Required work –
What lines in the records include the string "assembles"? Return each one.

Saved data entries –
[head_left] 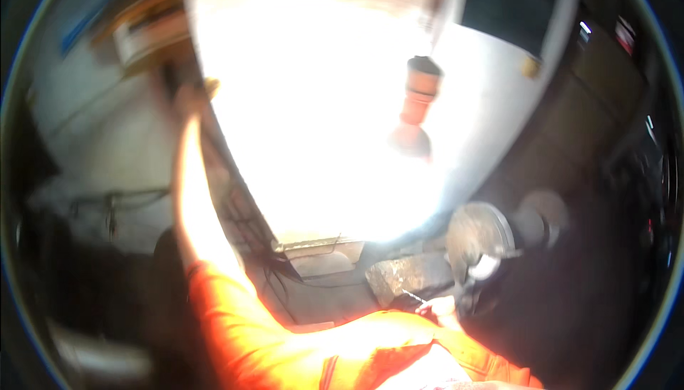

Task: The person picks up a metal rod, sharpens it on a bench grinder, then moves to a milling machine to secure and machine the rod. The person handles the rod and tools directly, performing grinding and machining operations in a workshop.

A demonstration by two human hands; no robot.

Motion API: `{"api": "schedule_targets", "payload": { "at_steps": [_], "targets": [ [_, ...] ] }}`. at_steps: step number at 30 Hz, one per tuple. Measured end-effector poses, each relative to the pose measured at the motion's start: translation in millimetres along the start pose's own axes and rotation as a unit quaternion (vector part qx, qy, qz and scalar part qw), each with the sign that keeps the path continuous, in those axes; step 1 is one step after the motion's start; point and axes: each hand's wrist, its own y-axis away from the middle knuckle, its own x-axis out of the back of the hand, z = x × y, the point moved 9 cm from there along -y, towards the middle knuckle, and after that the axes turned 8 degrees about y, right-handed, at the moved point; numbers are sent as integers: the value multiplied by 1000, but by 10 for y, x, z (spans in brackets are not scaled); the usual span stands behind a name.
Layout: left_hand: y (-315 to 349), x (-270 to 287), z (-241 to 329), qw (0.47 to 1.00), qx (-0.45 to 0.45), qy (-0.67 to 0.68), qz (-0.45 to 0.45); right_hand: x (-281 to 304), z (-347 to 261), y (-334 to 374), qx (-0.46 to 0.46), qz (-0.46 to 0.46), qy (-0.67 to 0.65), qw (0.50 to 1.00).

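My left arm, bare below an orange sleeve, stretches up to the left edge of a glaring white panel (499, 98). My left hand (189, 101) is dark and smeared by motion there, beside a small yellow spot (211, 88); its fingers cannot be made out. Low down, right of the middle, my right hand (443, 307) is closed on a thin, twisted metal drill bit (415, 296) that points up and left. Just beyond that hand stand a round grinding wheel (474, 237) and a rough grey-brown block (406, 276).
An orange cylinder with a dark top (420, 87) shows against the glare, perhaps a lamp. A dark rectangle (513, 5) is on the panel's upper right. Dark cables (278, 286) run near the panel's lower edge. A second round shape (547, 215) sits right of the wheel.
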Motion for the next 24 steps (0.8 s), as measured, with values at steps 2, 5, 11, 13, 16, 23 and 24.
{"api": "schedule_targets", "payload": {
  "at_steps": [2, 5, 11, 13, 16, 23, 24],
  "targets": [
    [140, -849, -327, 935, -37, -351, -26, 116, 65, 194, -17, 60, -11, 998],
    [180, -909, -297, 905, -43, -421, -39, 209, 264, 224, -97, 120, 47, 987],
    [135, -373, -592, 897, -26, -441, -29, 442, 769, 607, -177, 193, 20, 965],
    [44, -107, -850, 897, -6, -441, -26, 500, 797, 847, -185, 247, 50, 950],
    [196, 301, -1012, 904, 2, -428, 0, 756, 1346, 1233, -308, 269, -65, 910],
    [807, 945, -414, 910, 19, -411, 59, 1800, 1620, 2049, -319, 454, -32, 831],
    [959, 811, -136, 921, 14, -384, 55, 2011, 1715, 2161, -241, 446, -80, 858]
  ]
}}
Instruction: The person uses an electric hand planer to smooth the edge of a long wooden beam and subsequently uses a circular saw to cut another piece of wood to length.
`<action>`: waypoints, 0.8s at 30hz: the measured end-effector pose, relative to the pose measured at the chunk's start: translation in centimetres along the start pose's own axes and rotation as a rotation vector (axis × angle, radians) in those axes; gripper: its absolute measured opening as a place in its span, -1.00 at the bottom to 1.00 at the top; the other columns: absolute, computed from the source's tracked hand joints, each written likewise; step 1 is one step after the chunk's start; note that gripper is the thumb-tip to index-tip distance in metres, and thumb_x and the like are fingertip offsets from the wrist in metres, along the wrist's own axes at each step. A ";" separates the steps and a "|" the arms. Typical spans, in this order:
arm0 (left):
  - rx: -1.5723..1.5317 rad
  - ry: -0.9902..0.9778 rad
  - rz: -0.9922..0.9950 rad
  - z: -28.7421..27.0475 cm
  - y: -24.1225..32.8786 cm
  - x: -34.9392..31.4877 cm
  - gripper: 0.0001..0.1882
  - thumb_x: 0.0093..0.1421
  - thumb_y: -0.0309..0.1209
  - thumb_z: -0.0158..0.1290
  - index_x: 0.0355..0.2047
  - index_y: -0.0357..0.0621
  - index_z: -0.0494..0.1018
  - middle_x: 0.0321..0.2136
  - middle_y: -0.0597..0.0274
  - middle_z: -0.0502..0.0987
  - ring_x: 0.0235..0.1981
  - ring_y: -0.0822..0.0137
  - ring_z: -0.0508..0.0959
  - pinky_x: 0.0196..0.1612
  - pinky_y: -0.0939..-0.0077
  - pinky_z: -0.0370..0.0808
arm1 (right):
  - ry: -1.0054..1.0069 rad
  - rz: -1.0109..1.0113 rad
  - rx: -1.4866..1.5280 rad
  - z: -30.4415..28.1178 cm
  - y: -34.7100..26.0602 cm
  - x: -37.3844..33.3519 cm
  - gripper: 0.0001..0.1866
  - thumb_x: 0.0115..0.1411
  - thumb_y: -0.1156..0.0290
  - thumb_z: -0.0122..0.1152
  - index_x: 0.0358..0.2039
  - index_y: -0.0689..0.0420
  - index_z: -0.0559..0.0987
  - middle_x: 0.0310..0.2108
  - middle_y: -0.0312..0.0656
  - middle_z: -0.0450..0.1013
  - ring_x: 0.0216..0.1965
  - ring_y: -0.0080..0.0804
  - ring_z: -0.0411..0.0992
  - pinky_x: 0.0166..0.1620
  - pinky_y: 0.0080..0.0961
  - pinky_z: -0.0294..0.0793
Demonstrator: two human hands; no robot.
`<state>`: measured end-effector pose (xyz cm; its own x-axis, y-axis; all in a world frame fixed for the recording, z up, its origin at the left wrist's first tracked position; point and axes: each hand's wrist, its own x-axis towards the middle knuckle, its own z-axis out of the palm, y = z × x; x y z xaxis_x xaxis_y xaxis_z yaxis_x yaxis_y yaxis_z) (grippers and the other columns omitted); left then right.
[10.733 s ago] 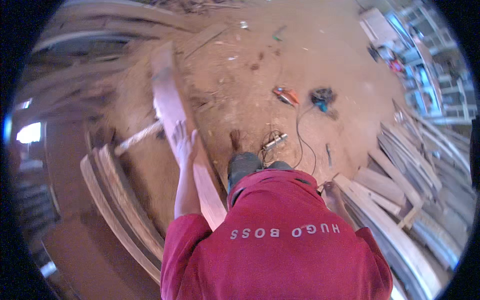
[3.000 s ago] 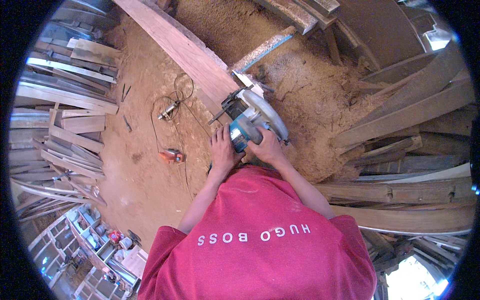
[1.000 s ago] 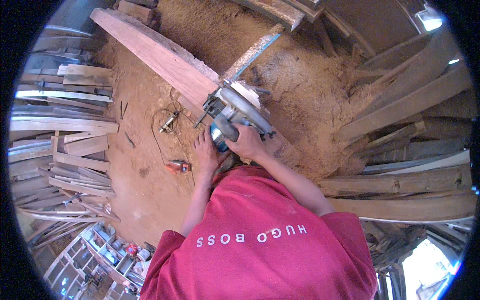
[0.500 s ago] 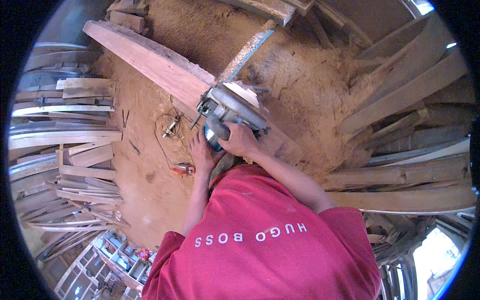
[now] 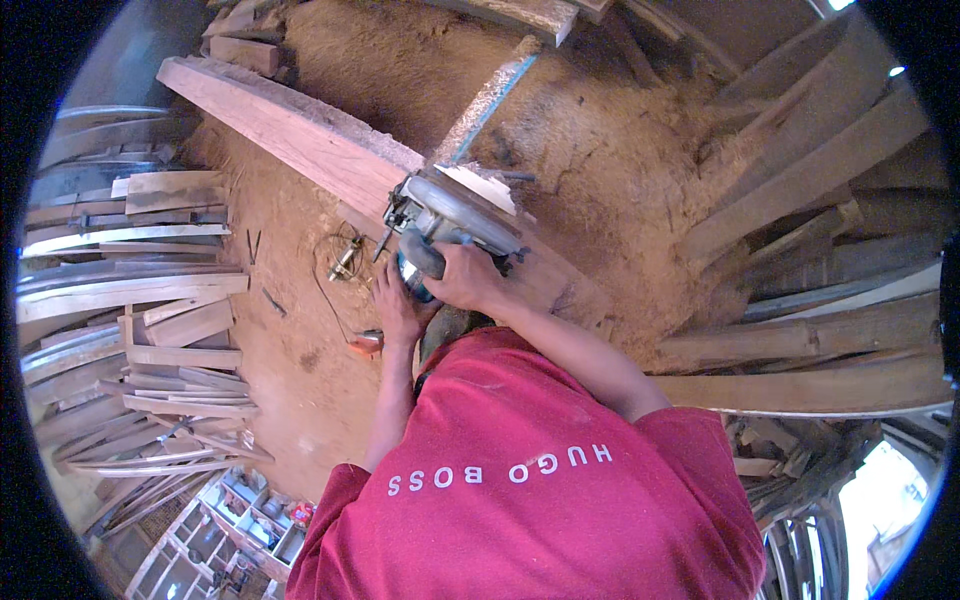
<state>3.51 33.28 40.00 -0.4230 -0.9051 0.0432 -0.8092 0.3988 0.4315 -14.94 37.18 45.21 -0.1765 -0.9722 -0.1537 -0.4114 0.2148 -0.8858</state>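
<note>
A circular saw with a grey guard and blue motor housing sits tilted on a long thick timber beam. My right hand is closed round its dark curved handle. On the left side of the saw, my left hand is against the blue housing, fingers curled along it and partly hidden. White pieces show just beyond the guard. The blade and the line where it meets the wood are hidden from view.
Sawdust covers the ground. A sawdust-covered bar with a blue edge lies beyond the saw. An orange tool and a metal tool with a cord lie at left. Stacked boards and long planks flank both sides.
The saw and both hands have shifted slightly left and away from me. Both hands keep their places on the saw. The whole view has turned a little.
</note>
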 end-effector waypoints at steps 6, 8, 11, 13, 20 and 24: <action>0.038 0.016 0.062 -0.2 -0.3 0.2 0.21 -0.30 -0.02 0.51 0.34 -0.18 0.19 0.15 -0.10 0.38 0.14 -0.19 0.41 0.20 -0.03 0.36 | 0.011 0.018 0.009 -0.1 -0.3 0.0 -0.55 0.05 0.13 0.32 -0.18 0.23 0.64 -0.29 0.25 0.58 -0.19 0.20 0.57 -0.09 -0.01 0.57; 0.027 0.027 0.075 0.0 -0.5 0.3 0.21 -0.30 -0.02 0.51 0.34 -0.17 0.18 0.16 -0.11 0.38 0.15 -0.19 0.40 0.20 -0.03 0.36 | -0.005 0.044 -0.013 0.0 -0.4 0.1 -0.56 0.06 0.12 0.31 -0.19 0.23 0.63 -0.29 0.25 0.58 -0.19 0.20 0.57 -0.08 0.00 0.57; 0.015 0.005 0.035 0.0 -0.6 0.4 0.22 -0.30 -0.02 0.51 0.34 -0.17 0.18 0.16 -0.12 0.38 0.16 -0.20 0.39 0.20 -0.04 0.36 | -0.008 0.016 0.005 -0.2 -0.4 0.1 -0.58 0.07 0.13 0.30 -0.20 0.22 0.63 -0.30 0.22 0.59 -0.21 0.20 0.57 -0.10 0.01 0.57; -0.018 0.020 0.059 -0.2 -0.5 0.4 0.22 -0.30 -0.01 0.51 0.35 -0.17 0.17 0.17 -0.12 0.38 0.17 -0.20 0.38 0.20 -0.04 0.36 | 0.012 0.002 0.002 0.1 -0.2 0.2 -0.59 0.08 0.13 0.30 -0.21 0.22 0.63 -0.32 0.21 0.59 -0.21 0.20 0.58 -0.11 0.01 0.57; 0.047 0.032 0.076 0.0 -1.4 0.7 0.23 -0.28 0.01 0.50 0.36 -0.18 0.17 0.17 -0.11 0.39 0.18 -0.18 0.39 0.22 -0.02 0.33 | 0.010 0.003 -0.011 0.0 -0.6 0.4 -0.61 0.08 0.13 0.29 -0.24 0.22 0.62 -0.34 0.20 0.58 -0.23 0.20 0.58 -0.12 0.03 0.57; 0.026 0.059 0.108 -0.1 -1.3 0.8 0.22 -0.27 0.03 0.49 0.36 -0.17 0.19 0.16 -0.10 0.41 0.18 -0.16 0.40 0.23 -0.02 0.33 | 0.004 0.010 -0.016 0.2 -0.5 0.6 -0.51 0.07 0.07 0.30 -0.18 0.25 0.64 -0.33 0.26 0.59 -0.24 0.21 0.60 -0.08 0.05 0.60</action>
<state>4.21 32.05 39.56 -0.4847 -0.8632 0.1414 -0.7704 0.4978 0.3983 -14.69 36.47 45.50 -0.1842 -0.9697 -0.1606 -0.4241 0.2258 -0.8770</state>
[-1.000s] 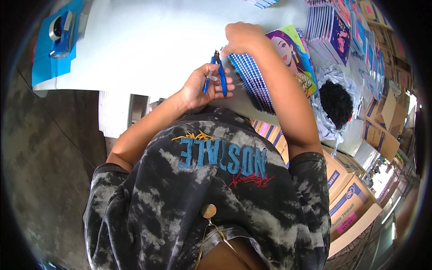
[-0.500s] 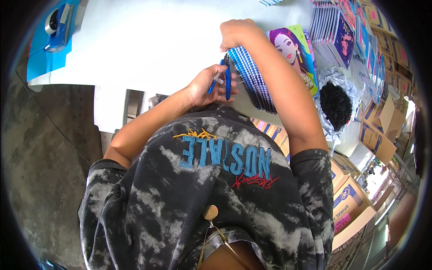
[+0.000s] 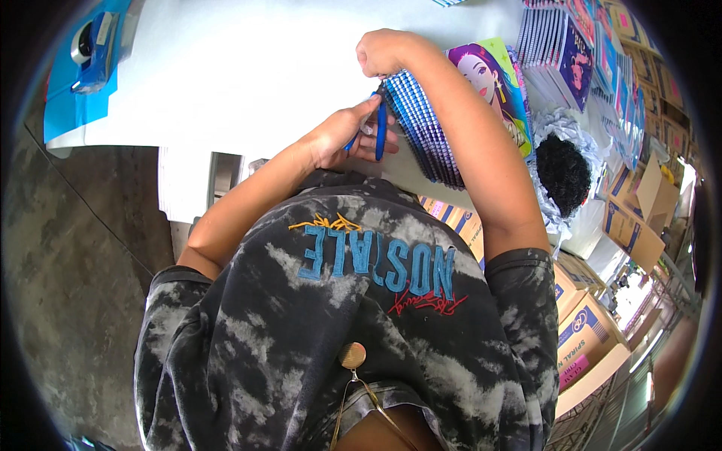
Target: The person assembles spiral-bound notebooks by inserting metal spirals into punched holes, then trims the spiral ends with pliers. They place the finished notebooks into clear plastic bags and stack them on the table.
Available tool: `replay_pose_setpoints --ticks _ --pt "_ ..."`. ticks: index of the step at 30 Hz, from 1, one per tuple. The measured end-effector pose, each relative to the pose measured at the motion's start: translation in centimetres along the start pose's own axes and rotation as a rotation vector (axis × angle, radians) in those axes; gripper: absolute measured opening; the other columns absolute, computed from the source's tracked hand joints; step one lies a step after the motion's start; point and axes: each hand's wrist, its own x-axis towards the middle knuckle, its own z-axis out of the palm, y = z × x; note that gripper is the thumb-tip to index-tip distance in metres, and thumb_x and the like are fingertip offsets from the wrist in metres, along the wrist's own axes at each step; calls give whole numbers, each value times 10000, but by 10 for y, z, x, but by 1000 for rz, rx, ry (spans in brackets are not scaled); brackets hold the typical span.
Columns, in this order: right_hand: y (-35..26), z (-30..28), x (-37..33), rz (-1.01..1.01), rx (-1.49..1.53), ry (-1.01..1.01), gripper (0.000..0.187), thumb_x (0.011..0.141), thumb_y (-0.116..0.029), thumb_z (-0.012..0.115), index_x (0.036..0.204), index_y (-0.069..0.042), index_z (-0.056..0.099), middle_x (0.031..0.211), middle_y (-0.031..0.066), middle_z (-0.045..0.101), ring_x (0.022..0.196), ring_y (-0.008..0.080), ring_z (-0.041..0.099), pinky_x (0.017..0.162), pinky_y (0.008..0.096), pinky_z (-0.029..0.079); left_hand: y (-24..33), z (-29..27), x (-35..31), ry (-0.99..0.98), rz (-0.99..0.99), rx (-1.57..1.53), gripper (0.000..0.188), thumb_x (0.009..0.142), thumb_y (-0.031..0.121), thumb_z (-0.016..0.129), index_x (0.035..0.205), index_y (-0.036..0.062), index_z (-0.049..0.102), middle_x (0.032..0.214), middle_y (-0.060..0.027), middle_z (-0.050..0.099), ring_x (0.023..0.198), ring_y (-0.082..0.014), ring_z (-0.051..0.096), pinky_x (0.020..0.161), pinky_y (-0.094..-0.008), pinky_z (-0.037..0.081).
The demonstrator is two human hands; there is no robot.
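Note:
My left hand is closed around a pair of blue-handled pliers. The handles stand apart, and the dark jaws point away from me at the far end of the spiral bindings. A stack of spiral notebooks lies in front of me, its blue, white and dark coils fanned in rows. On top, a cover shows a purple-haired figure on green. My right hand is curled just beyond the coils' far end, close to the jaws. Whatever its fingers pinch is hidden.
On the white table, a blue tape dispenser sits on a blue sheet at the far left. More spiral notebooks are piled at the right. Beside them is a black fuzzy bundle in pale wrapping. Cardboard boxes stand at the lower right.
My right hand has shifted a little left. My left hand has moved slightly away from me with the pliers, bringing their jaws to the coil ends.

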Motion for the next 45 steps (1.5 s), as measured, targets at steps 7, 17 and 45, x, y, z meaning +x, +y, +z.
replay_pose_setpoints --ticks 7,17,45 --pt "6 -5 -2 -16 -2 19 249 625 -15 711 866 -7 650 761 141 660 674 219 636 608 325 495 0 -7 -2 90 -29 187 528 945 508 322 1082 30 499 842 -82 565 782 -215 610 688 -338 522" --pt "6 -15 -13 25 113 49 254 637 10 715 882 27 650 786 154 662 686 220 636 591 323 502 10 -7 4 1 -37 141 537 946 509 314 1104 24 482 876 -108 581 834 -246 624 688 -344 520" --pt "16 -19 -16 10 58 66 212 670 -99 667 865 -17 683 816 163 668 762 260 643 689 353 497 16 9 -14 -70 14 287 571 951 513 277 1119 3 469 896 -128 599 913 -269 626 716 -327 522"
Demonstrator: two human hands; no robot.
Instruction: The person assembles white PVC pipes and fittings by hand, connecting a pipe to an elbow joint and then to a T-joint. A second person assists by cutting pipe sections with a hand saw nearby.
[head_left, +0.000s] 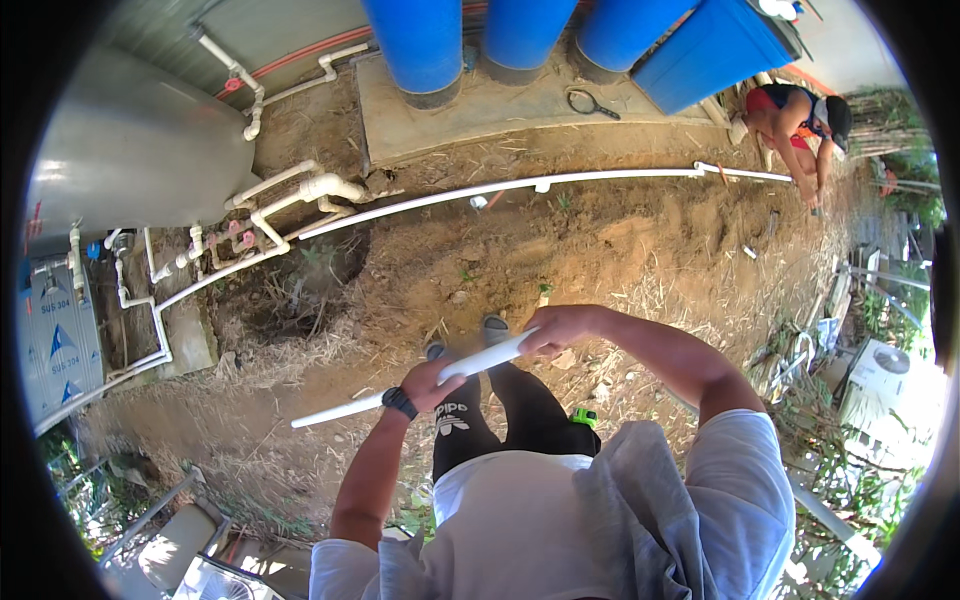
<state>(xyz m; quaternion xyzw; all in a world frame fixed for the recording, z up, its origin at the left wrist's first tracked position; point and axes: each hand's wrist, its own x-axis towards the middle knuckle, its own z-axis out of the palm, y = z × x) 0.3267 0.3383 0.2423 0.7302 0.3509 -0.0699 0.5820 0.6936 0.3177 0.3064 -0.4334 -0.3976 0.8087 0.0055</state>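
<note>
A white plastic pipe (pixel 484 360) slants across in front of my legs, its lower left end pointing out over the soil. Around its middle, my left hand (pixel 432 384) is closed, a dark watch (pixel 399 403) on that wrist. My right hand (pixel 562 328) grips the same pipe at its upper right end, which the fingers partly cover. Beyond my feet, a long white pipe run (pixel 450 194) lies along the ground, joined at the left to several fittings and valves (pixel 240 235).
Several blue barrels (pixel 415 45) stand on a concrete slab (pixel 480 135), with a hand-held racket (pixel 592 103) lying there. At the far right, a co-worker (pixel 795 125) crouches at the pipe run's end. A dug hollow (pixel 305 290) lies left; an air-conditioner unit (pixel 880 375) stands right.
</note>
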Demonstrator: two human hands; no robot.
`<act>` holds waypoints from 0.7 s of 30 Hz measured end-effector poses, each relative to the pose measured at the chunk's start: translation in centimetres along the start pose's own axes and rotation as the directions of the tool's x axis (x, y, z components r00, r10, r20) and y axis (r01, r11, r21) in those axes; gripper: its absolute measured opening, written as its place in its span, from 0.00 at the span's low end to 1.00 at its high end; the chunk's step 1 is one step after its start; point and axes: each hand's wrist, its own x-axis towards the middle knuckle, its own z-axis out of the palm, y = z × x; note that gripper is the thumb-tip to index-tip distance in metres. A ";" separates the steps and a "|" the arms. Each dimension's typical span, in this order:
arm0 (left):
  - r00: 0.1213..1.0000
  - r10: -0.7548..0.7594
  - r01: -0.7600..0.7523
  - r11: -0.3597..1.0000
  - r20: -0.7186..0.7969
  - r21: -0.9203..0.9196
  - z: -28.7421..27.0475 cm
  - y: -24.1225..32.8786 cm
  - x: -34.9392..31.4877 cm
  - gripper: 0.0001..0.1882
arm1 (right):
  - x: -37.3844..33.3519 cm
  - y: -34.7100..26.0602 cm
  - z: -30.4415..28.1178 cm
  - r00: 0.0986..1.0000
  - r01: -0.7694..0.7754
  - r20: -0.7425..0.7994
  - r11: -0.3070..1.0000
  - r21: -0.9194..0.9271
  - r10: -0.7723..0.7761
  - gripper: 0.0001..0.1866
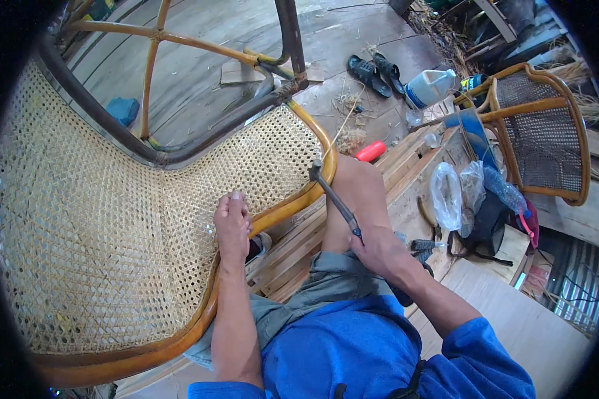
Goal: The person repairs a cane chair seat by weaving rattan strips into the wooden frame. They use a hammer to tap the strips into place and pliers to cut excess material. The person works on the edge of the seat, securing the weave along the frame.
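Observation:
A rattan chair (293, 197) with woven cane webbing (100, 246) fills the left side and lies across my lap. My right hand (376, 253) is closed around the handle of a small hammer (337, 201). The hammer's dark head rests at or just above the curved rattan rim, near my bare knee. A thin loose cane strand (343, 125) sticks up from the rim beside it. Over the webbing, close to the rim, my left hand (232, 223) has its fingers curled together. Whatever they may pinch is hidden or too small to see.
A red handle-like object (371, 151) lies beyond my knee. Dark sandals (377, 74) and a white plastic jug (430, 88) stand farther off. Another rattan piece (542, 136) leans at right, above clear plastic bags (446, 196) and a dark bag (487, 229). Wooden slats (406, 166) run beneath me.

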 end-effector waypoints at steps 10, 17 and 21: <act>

Response to this exercise –
Target: The person assembles spiral-bound notebooks by inserting metal spirals into punched holes, then trims the spiral ends with pliers. They place the finished notebooks into clear plastic bags and stack them on the table.
Instruction: The person assembles white PVC pipes and fittings by hand, connecting a pipe to an elbow joint and then to a T-joint. A second person assists by cutting pipe sections with a hand saw nearby.

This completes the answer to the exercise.